Il convient donc, plus que jamais, de réfléchir à l’organisation et la distribution du pouvoir dans ce commun fragmenté, et au bout du compte, la possibilité de les comprendre pour y bâtir des stratégies collectives riches de sens. Cela, en sachant que la redéfinition des réseaux classiques de communication et d’information rebat les cartes de la hiérarchie de celles et ceux qui les dominent et qui y prennent la parole.
Dans un monde en réseau(x) où est le centre, où est la périphérie ? En quoi la possibilité donnée à chacun d’avoir une audience, et la probabilité paradoxalement réduite de se faire comprendre de tous, altèrent-elles la nature du pouvoir, et la nature des « élites » ? Comment faire exister une parole institutionnelle dans un univers média/technologique où elle n’a plus aucun monopole ? Comment le concept traditionnel de pouvoir s’articule-t-il avec la notion à la mode, mais ô combien polysémique, d’influence ? Quelles nouvelles règles pour le « marché des idées » et les manipulations cognitives en tous genres ?
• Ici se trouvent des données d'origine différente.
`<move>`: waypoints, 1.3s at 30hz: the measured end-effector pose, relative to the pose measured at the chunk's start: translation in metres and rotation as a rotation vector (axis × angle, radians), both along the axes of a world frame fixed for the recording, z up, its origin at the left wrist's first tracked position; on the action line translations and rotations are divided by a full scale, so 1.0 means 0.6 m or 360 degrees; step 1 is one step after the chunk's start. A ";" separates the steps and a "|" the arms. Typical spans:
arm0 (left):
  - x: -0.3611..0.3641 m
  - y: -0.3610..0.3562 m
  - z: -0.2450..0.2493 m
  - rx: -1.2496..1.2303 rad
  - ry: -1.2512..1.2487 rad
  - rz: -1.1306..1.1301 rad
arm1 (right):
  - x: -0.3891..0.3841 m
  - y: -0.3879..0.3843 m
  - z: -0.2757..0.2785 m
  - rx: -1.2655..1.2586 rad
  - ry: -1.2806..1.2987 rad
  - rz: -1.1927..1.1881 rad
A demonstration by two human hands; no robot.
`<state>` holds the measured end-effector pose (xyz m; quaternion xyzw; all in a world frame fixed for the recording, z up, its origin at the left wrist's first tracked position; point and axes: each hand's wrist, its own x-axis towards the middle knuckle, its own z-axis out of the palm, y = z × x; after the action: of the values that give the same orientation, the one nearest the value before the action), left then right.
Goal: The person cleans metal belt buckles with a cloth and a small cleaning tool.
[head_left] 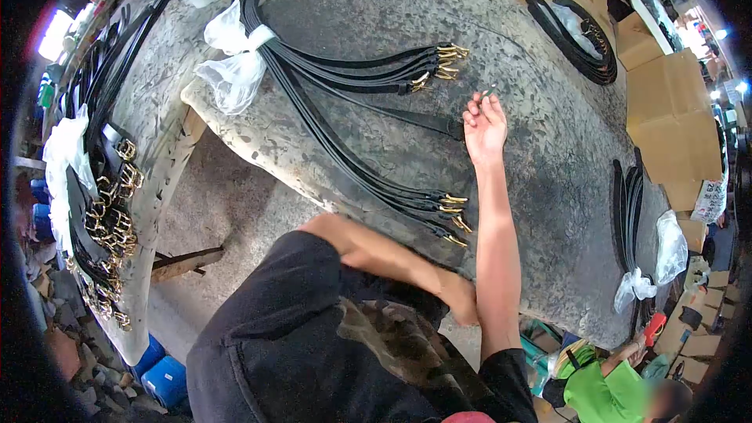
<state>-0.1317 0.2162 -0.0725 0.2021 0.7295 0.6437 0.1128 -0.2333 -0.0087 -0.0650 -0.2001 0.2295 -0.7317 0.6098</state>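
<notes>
My right hand [486,129] is raised over the dark tabletop with its fingers curled together. A tiny pale bit shows at the fingertips, too small to name. Beside its wrist ends a single black belt [427,120], its tip partly hidden by the hand. This belt belongs to a bundle of black belts [329,60] with gold buckles, tied by a white plastic strip [254,39]. The buckle ends fan out in two groups, one above and one below my hand. My left hand [464,303] lies low near the table edge, fingers hidden behind my right forearm.
More belts with gold buckles [110,219] hang over the left table. A coiled belt bundle [583,39] lies at the far right, another bundle [627,211] nearer. Cardboard boxes [670,110] stand along the right. A person in a green shirt [607,392] is at lower right.
</notes>
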 end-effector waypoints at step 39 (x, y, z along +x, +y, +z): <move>0.126 -0.399 0.068 -0.1041 -0.0148 0.2448 | 0.009 0.045 0.020 -0.0037 -0.0304 -0.0047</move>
<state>-0.0561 -0.0234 -0.0318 -0.4217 0.8085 0.3047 -0.2751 -0.2279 0.0183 -0.0532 -0.1331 0.1648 -0.7590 0.6156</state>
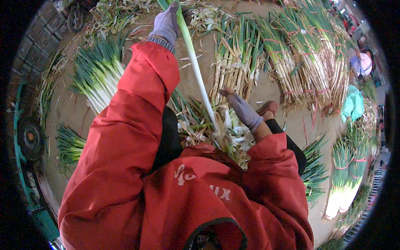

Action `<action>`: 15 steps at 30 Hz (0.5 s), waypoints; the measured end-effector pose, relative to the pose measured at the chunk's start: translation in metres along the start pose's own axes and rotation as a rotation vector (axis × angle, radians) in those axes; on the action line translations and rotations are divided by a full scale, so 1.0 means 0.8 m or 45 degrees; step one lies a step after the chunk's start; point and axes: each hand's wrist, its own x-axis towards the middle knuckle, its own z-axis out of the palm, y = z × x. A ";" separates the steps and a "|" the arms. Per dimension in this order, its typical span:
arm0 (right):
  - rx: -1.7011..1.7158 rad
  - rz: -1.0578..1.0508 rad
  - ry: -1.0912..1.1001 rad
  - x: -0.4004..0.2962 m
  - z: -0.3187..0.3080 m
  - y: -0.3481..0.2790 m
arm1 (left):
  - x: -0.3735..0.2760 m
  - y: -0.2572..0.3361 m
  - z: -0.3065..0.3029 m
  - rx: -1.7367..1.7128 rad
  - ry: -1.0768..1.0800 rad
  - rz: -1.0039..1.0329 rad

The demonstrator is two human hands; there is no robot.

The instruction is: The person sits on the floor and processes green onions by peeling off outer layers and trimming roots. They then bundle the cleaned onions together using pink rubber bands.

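High in front of me, my left hand [167, 25] in a light purple knit glove grips a long Welsh onion [196, 67] by its green leaves. The onion's white shaft slants down toward my lap, its lower end among loose husks. My right hand [242, 107], gloved with bare fingertips showing, is to the right of the shaft and apart from it. No object shows in its fingers. Between my legs lies a heap of peeled husks and leaves [240, 137]. Just beyond is a row of unpeeled Welsh onions [236, 56] with dry brown leaves.
Peeled onions [104, 75] lie left, with another bunch [71, 145] lower down. Red-tied unpeeled bundles [307, 65] lie right; tied white-stemmed bundles [347, 175] are lower right. A green plastic bag [352, 103] and another person [362, 63] are far right. Crates [40, 40] and a wheel [30, 137] flank the left.
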 end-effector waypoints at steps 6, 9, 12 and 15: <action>0.074 -0.120 -0.157 0.042 0.028 -0.032 | -0.067 -0.027 0.051 -0.138 -0.129 0.025; 0.685 -0.078 -0.225 0.028 0.042 -0.071 | -0.093 -0.045 0.065 -0.001 -0.106 -0.088; 1.052 0.085 -0.126 -0.010 0.060 -0.083 | -0.072 -0.031 0.039 0.215 -0.017 -0.144; 1.115 0.236 -0.067 -0.059 0.056 -0.057 | 0.005 -0.040 -0.008 0.092 0.293 -0.170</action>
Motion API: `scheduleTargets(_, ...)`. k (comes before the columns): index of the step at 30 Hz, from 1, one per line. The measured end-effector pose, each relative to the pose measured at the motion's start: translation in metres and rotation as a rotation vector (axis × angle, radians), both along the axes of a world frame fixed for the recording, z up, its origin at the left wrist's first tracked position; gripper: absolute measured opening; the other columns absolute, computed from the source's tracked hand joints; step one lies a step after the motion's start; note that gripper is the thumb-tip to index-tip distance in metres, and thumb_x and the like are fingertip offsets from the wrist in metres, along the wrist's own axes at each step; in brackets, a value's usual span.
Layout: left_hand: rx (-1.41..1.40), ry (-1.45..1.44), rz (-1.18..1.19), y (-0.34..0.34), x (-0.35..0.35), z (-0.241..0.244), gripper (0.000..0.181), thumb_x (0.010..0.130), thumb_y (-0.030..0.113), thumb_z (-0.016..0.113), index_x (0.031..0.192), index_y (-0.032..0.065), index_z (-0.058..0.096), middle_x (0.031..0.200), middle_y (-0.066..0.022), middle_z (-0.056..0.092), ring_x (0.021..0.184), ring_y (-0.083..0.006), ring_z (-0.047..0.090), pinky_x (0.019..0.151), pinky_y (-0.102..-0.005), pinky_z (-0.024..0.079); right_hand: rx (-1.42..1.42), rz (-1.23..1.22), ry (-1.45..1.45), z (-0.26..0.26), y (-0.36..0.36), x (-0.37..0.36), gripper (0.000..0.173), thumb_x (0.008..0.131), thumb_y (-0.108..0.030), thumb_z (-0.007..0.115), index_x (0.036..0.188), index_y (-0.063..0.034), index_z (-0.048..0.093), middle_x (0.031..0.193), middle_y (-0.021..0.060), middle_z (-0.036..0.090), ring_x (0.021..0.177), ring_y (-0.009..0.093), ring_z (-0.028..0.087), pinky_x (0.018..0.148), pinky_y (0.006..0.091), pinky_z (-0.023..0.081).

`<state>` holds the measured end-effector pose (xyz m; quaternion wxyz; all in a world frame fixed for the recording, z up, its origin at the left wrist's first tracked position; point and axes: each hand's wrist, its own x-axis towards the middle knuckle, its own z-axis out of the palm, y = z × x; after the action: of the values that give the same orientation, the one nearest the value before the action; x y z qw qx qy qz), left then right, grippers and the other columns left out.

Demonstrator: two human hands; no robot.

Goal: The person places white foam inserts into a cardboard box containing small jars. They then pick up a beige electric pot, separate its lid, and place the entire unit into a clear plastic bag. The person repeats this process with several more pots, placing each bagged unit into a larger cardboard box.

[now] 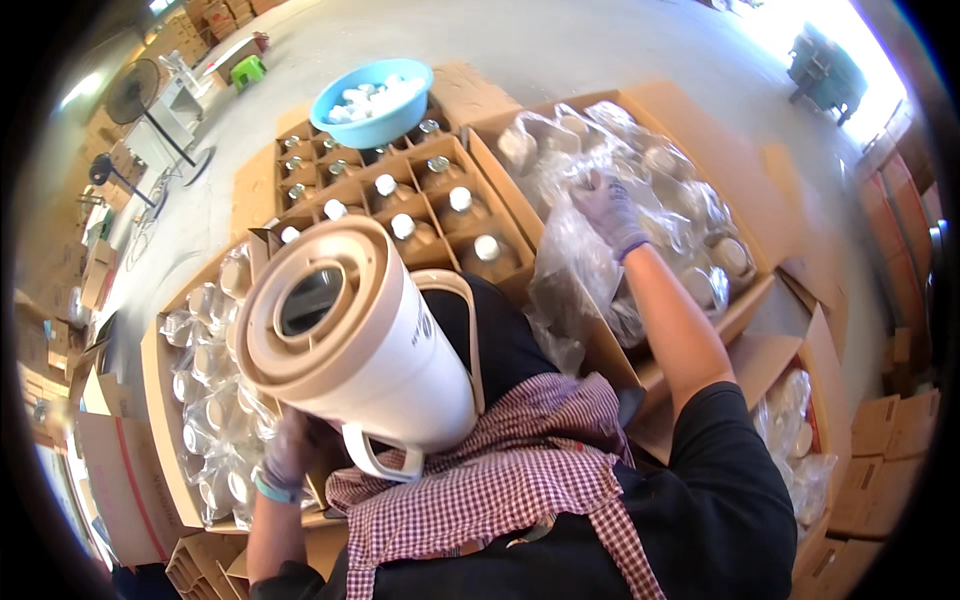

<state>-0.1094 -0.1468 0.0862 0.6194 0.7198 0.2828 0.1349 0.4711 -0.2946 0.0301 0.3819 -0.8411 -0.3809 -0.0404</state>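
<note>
A large white jug with a beige ringed end leans across my lap. A beige carrying handle and a white side handle are on its body. My left hand, in a grey glove, is beside the jug's lower left; the jug hides its fingers, so its grip cannot be told. Over the right carton, my gloved right hand is closed on a clear plastic bag. Plastic-wrapped round pieces lie in that carton.
Ahead is a divided carton of glass bottles, several with white caps. A blue basin of white pieces rests on it. At left, another carton holds wrapped pieces. Fans stand on the floor farther left.
</note>
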Motion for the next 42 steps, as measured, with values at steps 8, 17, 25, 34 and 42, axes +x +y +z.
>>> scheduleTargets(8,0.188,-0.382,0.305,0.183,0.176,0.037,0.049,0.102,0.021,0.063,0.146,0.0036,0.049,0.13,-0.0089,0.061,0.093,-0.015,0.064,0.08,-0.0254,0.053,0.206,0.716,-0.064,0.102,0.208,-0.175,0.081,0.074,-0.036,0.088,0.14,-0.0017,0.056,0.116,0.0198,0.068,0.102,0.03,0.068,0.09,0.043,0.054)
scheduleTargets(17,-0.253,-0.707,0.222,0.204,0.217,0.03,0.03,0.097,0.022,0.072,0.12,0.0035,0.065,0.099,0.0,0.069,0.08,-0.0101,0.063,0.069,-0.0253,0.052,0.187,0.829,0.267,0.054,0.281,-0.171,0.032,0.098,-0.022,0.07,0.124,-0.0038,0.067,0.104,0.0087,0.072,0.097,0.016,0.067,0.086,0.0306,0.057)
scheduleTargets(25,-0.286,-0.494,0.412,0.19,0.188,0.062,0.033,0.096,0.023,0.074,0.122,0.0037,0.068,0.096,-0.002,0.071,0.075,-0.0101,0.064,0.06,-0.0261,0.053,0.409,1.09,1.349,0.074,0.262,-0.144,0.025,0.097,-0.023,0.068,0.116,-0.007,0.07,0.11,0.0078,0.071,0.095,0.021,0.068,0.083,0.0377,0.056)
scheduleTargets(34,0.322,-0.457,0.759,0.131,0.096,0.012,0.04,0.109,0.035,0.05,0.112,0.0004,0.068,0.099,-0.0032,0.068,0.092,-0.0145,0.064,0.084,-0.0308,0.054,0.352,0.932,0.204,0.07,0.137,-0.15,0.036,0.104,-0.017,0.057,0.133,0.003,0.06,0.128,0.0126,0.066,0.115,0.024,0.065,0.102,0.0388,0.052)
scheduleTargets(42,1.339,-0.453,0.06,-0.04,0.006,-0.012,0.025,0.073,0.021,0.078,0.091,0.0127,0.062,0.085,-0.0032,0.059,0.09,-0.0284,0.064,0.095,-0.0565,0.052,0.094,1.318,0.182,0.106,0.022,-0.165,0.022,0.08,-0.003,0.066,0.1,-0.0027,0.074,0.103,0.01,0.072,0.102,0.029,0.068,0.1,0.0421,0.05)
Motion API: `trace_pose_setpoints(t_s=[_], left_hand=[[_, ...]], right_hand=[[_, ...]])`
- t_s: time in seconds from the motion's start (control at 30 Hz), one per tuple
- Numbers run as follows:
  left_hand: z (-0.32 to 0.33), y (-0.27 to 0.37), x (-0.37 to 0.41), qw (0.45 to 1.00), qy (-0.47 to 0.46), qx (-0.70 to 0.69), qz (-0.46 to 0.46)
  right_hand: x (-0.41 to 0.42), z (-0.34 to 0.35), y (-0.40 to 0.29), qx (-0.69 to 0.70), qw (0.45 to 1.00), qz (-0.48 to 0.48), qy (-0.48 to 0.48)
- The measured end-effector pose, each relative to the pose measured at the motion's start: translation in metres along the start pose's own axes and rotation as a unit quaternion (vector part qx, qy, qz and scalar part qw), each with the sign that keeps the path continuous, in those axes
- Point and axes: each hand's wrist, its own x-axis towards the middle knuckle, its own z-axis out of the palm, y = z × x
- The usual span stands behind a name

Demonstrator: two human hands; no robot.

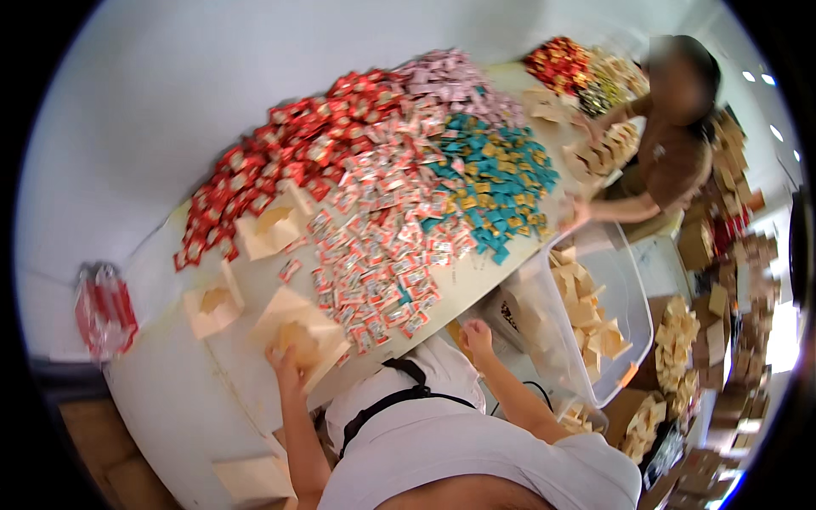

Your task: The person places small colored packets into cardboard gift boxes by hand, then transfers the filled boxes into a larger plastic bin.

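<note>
My left hand point(287, 370) grips the near side of an opened kraft paper bag point(325, 335) at the table's front edge. My right hand point(477, 338) hovers by the edge in front of my body, its fingers curled; whether anything is inside them is hidden. Beyond the bag spread small red-and-white wrapped packets point(382, 255). Two more opened paper bags, one point(213, 303) to the left and one point(271, 233) farther back, stand on the table point(172, 370). Behind lie heaps of red packets point(293, 140), pale pink packets point(446, 80) and teal-and-gold packets point(497, 178).
To my right, a clear plastic bin point(641, 306) holds several paper bags. A co-worker point(676, 153) at the table's far right handles a row of bags point(602, 153). A red plastic-wrapped bundle point(107, 312) lies far left. Stacked cardboard boxes point(752, 287) line the right side.
</note>
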Motion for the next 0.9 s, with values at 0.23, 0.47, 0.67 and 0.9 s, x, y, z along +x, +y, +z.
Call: trace_pose_setpoints(t_s=[0.23,0.47,0.67,0.9], left_hand=[[0.056,-0.007,-0.011,0.991,-0.079,0.058,0.086],[0.015,0.001,-0.039,0.99,0.026,-0.135,-0.005],[-0.061,0.001,-0.067,0.971,0.153,-0.172,-0.066],[-0.08,-0.007,-0.086,0.963,0.178,-0.183,-0.09]], right_hand=[[-0.093,0.132,-0.146,-0.133,0.88,-0.351,-0.291],[-0.047,0.172,-0.131,-0.147,0.914,-0.222,-0.305],[-0.033,0.167,-0.089,-0.466,0.771,-0.423,-0.094],[-0.017,0.185,-0.075,-0.521,0.721,-0.45,-0.08]])
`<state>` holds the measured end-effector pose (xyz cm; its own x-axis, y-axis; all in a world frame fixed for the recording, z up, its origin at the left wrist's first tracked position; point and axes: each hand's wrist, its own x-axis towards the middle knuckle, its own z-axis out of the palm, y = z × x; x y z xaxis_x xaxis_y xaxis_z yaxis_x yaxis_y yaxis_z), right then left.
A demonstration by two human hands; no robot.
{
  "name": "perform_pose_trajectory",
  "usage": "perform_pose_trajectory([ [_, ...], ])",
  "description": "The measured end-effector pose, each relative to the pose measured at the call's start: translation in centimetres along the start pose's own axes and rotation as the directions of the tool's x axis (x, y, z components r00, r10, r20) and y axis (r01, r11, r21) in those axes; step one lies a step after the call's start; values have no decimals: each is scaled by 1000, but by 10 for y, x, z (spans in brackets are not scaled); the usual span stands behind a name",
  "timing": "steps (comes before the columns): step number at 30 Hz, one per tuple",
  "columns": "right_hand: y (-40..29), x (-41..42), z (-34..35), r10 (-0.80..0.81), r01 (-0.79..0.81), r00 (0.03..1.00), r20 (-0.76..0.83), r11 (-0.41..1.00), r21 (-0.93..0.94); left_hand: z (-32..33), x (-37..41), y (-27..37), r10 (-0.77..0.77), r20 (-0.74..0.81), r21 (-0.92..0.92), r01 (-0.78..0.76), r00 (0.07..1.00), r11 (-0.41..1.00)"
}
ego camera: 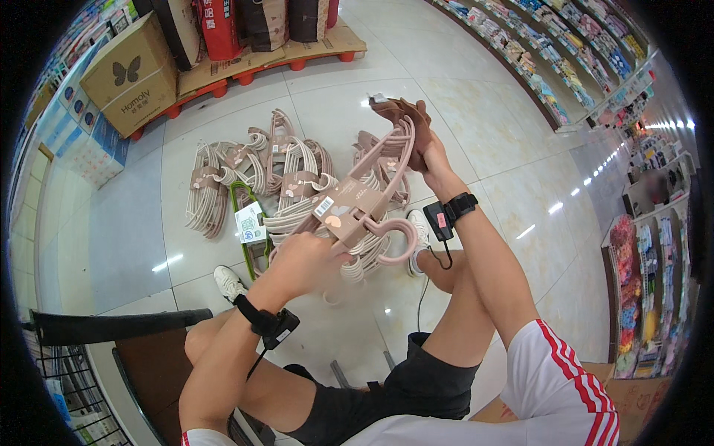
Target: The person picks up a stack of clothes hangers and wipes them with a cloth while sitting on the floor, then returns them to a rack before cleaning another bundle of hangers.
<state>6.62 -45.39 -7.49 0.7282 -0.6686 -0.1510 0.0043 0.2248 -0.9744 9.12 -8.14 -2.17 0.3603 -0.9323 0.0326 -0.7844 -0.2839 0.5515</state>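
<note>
A bundle of pink plastic clothes hangers (385, 156), wrapped in a brown card sleeve (348, 209) with a barcode, is held tilted above the floor. My left hand (307, 265) grips its near end, beside a large pink hook. At the far end, my right hand (435, 156) holds a brown cloth (406, 114) against or right beside the hangers; contact is unclear. Below lie several bundles of pale hangers, among them a banded one (205, 181) at the left and another (299, 181) in the middle. Green hangers (242, 223) with a white label lie between them.
A cardboard box (131, 78) stands at the upper left, beside a cardboard-topped pallet (245, 67) bearing tall bags. Stocked shelves (549, 61) line the upper right, with more racks at the right. Cables hang from both wrist devices. A dark seat (150, 373) is at lower left.
</note>
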Motion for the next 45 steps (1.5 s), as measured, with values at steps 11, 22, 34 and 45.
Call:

Ces questions sont d’autant plus cruciales qu’aujourd’hui, les « experts » détenteurs de savoirs et donc de pouvoir(s) voient leur parole largement concurrencée par des influenceurs de tous ordres. Sur la toile, la hiérarchisation des compétences est profondément bousculée. L’horizontalisation des savoirs passant par des biais médiatiques (médias traditionnels ou réseaux sociaux) gagne en puissance.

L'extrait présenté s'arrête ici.